Я вернул отчет Гиммлеру и сообщил ему, что, к несчастью,
– Конечно, – ответил Гиммлер. – Морелль делает ему инъекции, которые, по его уверениям, должны остановить развитие болезни и в любом случае сохранить работоспособность фюрера.
– А какие гарантии, что это правда? – возразил я. – Медицинская наука в нынешнем состоянии не знает общепризнанного лекарства от прогрессирующего паралича.
– Конечно, мне это тоже приходило в голову, – ответил Гиммлер, – но если вам приходится выбирать между двумя врачами, один из которых сдается и говорит, что болезнь смертельна, а второй заявляет, что может вылечить ее или хотя бы затормозить ее развитие и надолго сохранить работоспособность пациента, то как вы поступите? Это не обычный пациент, а фюрер Великого Германского рейха, занятый борьбой не на жизнь, а на смерть, – и выиграть ее можно лишь вместе с фюрером, поскольку он – единственный человек, чья сила соответствует стоящим перед ним задачам. Он не должен подвести нас. Мы должны испробовать любые медицинские средства, чтобы удержать его на ногах, – в сильном возбуждении продолжал Гиммлер. – Я отказываюсь верить, что это конец, что фюреру откажет разум – разум, которому мы обязаны столькими великими достижениями. Всегда остается какой-то шанс. Часто случается, что, когда врачи выносят приговор, природа оказывается сильнее и опровергает их и пациент, которого они назвали «безнадежным», излечивается. Вспоминая, как фюрер был послан нам Провидением, я не могу поверить, что невозможно исцелить его от последствий сифилиса. И вот приходит Морелль и заявляет, что может спасти фюрера. И никакие факты не противоречат его словам, так как после инъекций Морелля разум фюрера становится поразительно ясным, а его мысли – столь же оригинальными и логичными, как в прежние дни. Теперь скажите мне, как бы вы поступили, господин Керстен?
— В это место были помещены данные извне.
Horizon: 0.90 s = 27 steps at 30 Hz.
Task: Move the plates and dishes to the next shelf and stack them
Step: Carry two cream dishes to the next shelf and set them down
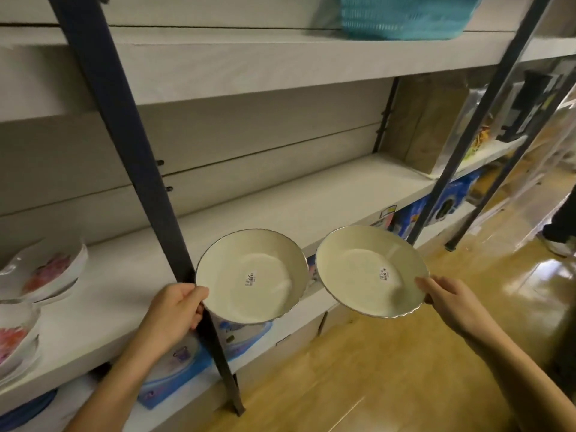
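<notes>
You are in the carry step. Each hand has one cream dish, both held out in front of the shelving, neither yet set down.

Left hand (pixel 174 310): fingers clamped on the near-left rim of the left dish (pixel 251 277), thumb on top of the rim, the rest underneath and out of sight. This dish hangs just beside the dark upright post (pixel 146 188), over the front edge of the white shelf (pixel 280 210).

Right hand (pixel 448 302): fingers clamped on the right rim of the right dish (pixel 371 271), thumb over the edge. This dish is out over the wooden floor (pixel 374 369), clear of the shelf edge. Both dishes are roughly level, opening up, each with a price sticker at its centre. The two rims look close; touching or not cannot be told.

The bay of shelf to the right of the post is bare, so it is likely the destination. Floral dishes (pixel 43 272) sit stacked on the same shelf, left of the post.

Judgement on next move: bring one dish forward over the bare bay, lower it flat and release. Then centre the second above it and seat it inside, rims aligned. Watch the left dish's rim against the post as you move it. The scalloped rims look prone to chipping if they knock together, so lower slowly.
</notes>
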Available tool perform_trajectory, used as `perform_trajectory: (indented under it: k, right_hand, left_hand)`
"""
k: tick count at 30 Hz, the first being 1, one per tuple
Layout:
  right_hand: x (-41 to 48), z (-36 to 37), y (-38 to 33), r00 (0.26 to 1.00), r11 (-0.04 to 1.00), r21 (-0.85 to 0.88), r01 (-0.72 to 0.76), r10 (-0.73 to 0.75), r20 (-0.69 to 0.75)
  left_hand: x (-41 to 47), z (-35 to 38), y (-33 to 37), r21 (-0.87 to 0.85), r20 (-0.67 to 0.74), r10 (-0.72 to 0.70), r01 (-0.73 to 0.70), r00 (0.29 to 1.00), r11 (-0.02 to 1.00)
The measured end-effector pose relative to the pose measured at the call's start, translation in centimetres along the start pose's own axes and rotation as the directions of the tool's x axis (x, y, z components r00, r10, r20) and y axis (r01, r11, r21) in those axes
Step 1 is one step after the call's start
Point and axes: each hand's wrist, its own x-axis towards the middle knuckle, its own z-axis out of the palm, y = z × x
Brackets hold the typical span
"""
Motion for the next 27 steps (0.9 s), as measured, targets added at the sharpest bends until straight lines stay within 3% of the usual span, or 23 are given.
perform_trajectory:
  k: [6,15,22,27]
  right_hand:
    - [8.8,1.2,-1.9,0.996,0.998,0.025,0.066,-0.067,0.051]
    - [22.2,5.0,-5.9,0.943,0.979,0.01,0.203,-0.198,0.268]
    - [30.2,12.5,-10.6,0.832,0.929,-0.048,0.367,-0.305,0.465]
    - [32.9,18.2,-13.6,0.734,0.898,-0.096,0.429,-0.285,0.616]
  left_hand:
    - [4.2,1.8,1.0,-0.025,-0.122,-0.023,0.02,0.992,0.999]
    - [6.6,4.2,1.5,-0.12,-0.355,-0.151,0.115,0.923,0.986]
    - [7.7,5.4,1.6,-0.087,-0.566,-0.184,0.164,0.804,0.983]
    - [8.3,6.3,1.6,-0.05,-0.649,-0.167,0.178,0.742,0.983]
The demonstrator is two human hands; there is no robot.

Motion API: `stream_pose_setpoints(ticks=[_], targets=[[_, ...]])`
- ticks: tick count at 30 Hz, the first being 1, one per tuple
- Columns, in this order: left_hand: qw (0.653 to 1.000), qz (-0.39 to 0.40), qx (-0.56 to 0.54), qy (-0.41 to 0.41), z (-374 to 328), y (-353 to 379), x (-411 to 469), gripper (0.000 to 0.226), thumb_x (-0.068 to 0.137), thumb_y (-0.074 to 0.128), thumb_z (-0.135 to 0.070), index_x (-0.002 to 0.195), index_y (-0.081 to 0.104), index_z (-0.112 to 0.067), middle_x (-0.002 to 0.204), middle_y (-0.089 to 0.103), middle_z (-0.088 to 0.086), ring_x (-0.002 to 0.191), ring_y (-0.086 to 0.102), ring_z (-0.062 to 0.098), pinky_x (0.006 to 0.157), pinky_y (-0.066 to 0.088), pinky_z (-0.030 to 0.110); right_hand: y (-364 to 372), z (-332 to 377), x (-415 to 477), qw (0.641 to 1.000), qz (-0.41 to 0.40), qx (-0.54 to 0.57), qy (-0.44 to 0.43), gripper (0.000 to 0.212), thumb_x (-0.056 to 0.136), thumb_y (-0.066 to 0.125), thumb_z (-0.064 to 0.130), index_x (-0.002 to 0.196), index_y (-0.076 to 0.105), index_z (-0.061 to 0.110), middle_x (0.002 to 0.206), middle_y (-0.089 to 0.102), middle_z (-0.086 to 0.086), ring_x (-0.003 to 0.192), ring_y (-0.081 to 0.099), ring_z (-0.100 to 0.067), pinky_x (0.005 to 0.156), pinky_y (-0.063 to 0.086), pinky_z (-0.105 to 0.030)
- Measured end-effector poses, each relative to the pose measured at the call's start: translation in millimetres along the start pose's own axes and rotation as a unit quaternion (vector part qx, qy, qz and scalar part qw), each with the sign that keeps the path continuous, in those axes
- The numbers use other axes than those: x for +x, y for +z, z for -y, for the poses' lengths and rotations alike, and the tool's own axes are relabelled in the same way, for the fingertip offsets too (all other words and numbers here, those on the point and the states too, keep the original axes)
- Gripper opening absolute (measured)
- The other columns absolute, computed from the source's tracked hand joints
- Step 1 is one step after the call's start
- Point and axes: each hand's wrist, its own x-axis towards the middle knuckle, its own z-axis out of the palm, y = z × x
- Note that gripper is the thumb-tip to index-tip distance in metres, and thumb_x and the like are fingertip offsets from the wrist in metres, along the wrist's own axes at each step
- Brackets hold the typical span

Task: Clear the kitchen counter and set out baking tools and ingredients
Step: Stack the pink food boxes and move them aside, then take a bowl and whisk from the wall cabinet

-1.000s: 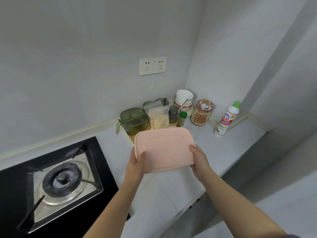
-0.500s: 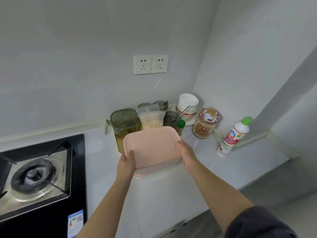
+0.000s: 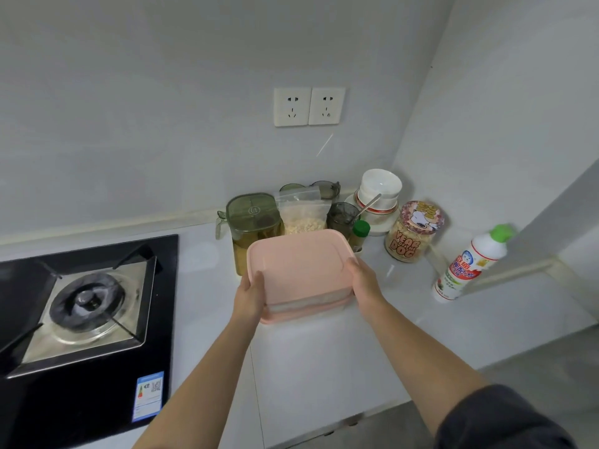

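The pale grey stone worktop (image 3: 324,351) runs from a black glass gas hob with a steel burner pan (image 3: 87,303) on the left into the corner on the right. Near the middle of it, just in front of the corner clutter, is a pink rectangular plastic box with its lid on (image 3: 298,267). Both hands carry it by its short ends: the left hand (image 3: 249,296) and right hand (image 3: 366,280) each have the thumb on the lid and the fingers curled under the side. Whether its base touches the worktop cannot be told.

This looks like the setting-out step, with the box being placed. The next move calls for lowering it flat onto the bare stretch nearer the person and letting go.

Behind it stand a clear jug with a green square lid (image 3: 252,212), a white squeeze bottle with a green cap (image 3: 466,264) well off to the right, a printed jar of flakes (image 3: 415,234), stacked white bowls (image 3: 379,189), a clear zip bag of oats (image 3: 303,215), a dark glass tumbler (image 3: 342,215) and a small green-capped spice bottle (image 3: 360,233). The jug and spice bottle sit just behind the box's far edge; pushing it further back would likely knock them.
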Motion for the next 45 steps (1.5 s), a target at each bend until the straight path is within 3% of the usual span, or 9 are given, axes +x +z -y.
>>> stream_pose_setpoints(ticks=[9,13,16,21,26,30,35,40,45], targets=[[1.000,0.000,0.005,0.001,-0.9,-0.1,-3.0,0.051,0.102,0.029,-0.036,0.148,0.030,-0.014,0.143,0.044,0.013,0.129,0.042,0.034,0.108,0.035,0.044,-4.4,8.6,-6.2,0.995,0.025,-0.093,-0.030,0.038,0.102,0.035,0.029,0.131,0.054,0.013,0.127,0.056,-0.012,0.109,0.050,-0.023,0.093,0.039,-0.032],[1.000,-0.003,0.029,0.005,-10.7,-3.8,-17.7,0.057,0.102,0.032,-0.040,0.151,0.019,-0.013,0.150,0.035,0.014,0.134,0.038,0.035,0.110,0.032,0.044,-10.6,17.9,-15.5,0.985,0.031,-0.160,-0.048,0.050,0.101,0.035,0.041,0.141,0.043,0.012,0.140,0.050,-0.010,0.127,0.046,-0.028,0.105,0.036,-0.039],[0.990,-0.029,0.081,0.113,-24.2,-21.5,-45.8,0.061,0.100,0.039,-0.039,0.150,0.019,-0.011,0.152,0.032,0.011,0.137,0.035,0.031,0.108,0.032,0.041,-16.1,35.1,-45.5,0.979,-0.001,-0.172,-0.107,0.056,0.099,0.038,0.040,0.149,0.031,0.015,0.151,0.040,-0.006,0.137,0.038,-0.025,0.112,0.029,-0.039],[0.952,-0.021,0.168,0.253,-64.6,-45.3,-104.0,0.047,0.097,0.043,-0.026,0.141,0.038,-0.010,0.142,0.041,0.010,0.127,0.044,0.026,0.103,0.036,0.034,-30.4,81.2,-109.7,0.962,-0.008,-0.184,-0.201,0.050,0.101,0.038,0.034,0.147,0.035,0.015,0.150,0.041,-0.006,0.137,0.039,-0.022,0.110,0.028,-0.033],[0.887,-0.025,0.218,0.406,-137.9,-67.0,-185.6,0.043,0.098,0.043,-0.028,0.139,0.040,-0.016,0.140,0.039,0.000,0.100,0.058,0.018,0.090,0.041,0.030,-42.5,157.8,-188.0,0.931,-0.050,-0.149,-0.330,0.043,0.102,0.039,0.028,0.143,0.042,0.014,0.144,0.049,-0.004,0.132,0.045,-0.020,0.105,0.032,-0.028],[0.819,-0.067,0.249,0.513,-204.0,-87.7,-238.0,0.041,0.097,0.045,-0.025,0.137,0.042,-0.014,0.140,0.042,0.001,0.127,0.043,0.019,0.102,0.033,0.029,-52.4,231.4,-238.5,0.887,-0.086,-0.116,-0.438,0.039,0.102,0.041,0.022,0.139,0.046,0.012,0.141,0.051,-0.004,0.131,0.046,-0.017,0.109,0.033,-0.029],[0.729,-0.132,0.238,0.628,-301.1,-102.1,-296.8,0.036,0.096,0.047,-0.024,0.131,0.048,-0.017,0.134,0.045,-0.004,0.128,0.040,0.013,0.100,0.037,0.029,-73.8,338.3,-283.7,0.812,-0.154,-0.075,-0.558,0.034,0.099,0.044,0.015,0.131,0.053,0.012,0.133,0.058,-0.004,0.125,0.052,-0.019,0.107,0.039,-0.032],[0.642,-0.196,0.259,0.694,-392.4,-94.3,-333.5,0.035,0.095,0.046,-0.023,0.129,0.048,-0.019,0.133,0.045,-0.005,0.123,0.043,0.015,0.092,0.044,0.033,-104.4,426.5,-300.7,0.772,-0.193,-0.093,-0.599,0.037,0.098,0.044,0.012,0.135,0.050,0.009,0.138,0.054,-0.008,0.129,0.047,-0.022,0.104,0.033,-0.026],[0.582,-0.264,0.302,0.707,-478.4,-74.5,-341.7,0.038,0.096,0.041,-0.022,0.135,0.042,-0.019,0.137,0.041,-0.004,0.120,0.043,0.017,0.086,0.044,0.033,-139.3,501.1,-296.4,0.755,-0.217,-0.165,-0.597,0.048,0.099,0.035,0.012,0.147,0.034,0.011,0.155,0.033,-0.004,0.143,0.029,-0.020,0.114,0.022,-0.028]])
Он сам ответил на своей вопрос:
– Я знаю, вы скажете, что, несмотря на все это, Гитлер должен пройти тщательное обследование в психиатрической лечебнице. В любом другом случае я сказал бы то же самое, но в отношении фюрера это просто невозможно, не говоря уже о том, что он никогда на это не согласится. Только подумайте, какое впечатление это произведет на немецкий народ, а тем более на заграницу! Невозможно вообразить, чтобы такое событие удалось держать в тайне – через несколько дней заграничная разведка получит точные сведения, даже если мы сделаем вид, что речь идет о какой-то другой болезни. Немецкий народ и решительно все наши солдаты узнают обо всем по вражескому радио. Мы навлечем на себя самую чудовищную катастрофу, какую только можно вообразить. Именно поэтому я решил довериться Мореллю и дать ему полную свободу действий. Морелль совершит великое дело, если ему удастся поддержать работоспособность фюрера до победы в войне. После этого фюрер может удалиться на заслуженный покой.
С этими словами Гиммлер забрал у меня документы, положил их обратно в черную папку и запер в сейфе – еще раз потребовав от меня соблюдать абсолютную секретность.
Когда я уходил, Гиммлер сказал мне:
– Теперь вы понимаете, как я встревожен; порой мне приходится очень нелегко. Мир считает Адольфа Гитлера сильным человеком – и именно таким он должен войти в историю. После войны Германский рейх протянется от Урала до Северного моря. Это будет великим достижением фюрера. Он – величайший человек, когда-либо являвшийся на свет, и без него такое достижение никогда не стало бы возможно. Поэтому какое имеет значение, что он болен сейчас, когда его работа почти завершена?